> [THE PROBLEM] Pull every line that includes the word "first" out of the data below and copy it.

--------------------

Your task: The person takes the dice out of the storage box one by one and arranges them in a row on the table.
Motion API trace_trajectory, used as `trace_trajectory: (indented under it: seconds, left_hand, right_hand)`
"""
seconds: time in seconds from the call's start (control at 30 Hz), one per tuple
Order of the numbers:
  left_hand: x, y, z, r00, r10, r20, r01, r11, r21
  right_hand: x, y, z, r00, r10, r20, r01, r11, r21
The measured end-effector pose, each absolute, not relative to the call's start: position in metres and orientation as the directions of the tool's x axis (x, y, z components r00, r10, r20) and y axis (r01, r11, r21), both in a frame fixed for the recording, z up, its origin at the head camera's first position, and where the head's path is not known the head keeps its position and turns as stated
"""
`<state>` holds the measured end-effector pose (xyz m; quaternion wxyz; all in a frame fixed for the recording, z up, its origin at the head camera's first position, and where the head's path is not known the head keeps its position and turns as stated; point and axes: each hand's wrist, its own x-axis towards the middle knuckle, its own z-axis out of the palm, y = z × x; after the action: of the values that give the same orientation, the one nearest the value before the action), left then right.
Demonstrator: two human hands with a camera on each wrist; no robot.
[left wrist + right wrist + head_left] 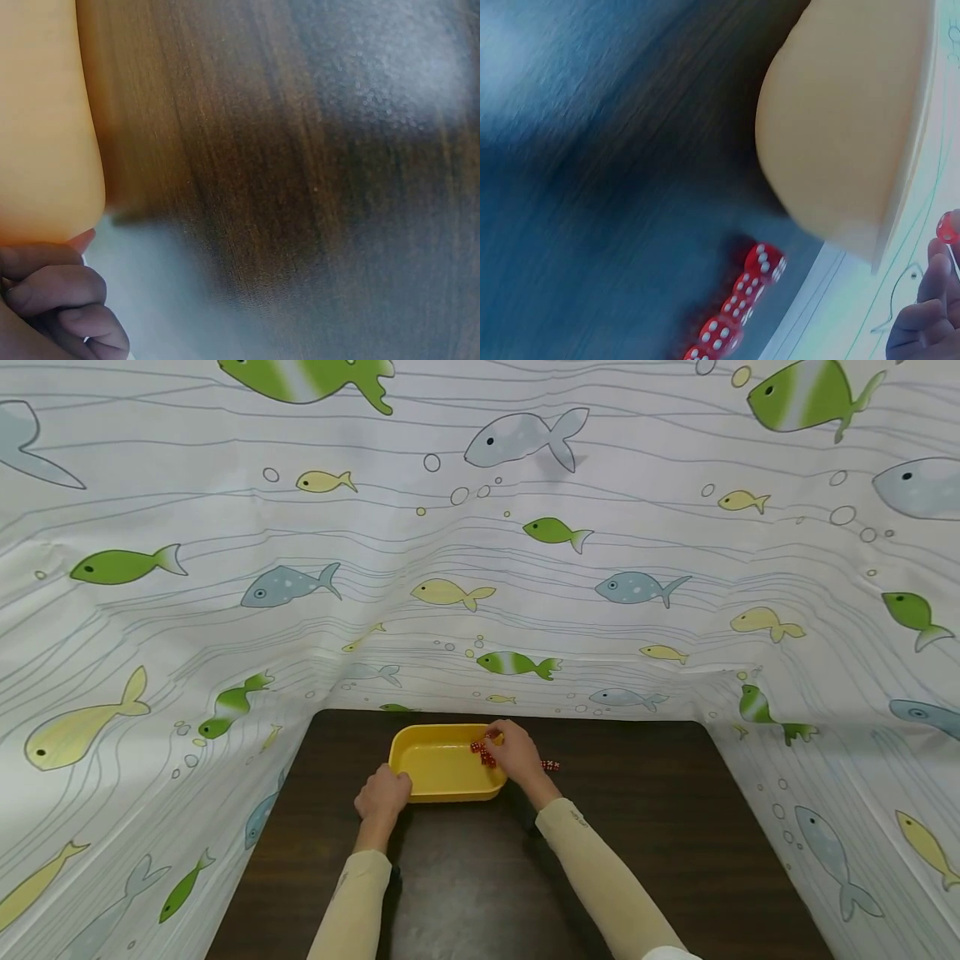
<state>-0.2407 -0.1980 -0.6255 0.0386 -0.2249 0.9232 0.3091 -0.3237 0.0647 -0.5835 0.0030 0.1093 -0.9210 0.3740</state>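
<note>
- The yellow tray (431,764) sits near the far edge of the dark surface (637,827), left of its middle.
- The left hand (383,792) grips the tray's near left corner, fingers curled against it.
- The right hand (513,752) pinches a red die (946,229) above the tray's right edge.
- Loose dice (487,759) lie inside, toward that edge.
- A dice row (735,304) (white-spotted, red) stands on the surface, beyond the tray's right edge.

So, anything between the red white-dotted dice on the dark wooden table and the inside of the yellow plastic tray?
Yes: the right wall of the tray, beside the dice row. The right hand, pinching another die, is over that side too.
</note>
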Motion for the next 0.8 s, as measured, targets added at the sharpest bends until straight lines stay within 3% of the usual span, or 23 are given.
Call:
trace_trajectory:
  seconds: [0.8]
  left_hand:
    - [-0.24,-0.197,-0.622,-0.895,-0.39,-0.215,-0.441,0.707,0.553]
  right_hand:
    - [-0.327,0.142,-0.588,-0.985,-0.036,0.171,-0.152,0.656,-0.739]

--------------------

> [SOLVED PROBLEM]
The measured end-effector pose, each absolute, not relative to the call's start: position in metres and orientation as the directions of the tool's x axis (x, y, z components r00, r10, r20) and y axis (r01, r11, r21), both in a frame fixed for the recording, z up, its origin at the head camera's first position, and where the head's path is not known the head keeps its position and turns as stated
`<state>` holds the measured end-effector pose (xyz m; quaternion wxyz; all in a frame fixed for the recording, z up, its origin at the head camera's first position, and where the head's path is not known the head keeps its position and turns as stated; point and axes: each hand's wrist, its own x-axis towards the middle knuckle, its own z-axis out of the palm, y = z × x; after the action: of the values that give the same orientation, the one nearest the value before the action), left then right.

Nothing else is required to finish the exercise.